Try it: In the material below, print every line exactly and omit the pictures.

Information shown:
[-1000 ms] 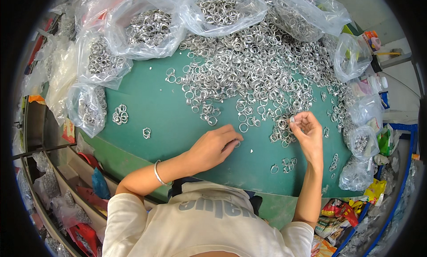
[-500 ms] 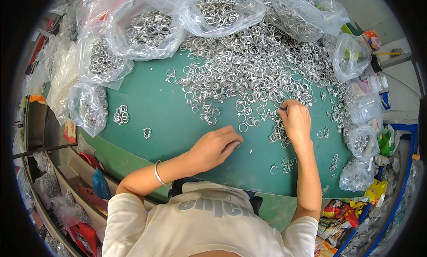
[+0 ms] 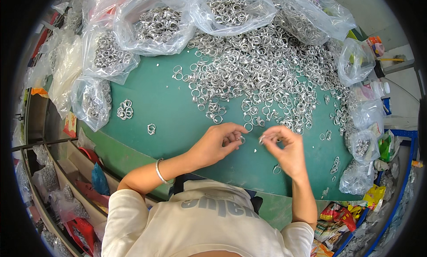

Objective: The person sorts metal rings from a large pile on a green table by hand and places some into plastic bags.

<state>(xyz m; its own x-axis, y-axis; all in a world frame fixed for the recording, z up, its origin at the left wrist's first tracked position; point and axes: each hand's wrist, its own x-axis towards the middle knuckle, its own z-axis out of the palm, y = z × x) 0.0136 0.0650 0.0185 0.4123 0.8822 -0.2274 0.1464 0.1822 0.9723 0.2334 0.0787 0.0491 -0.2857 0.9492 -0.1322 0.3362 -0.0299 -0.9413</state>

Output for this exercise:
[-1000 ms] 
[-500 ms] 
[+0 ms] 

Objective: The person sorts metal rings from a large pile on a green table by hand and places some into plastic bags.

<state>(xyz m; its own x-axis, y-axis; all in a world frame fixed for the recording, z up, its origin at the left wrist's first tracked position; point and axes: each hand's wrist, its own x-axis towards the middle knuckle, its own z-axis out of the palm, y = z × x) 0.0136 0.0650 0.0185 0.4123 0.8822 -0.2274 0.1464 0.1822 0.9723 0.2334 0.0787 0.0491 -0.2857 0.9492 -0.1322 0.3362 -0.0299 -0.9413</state>

No further output remains.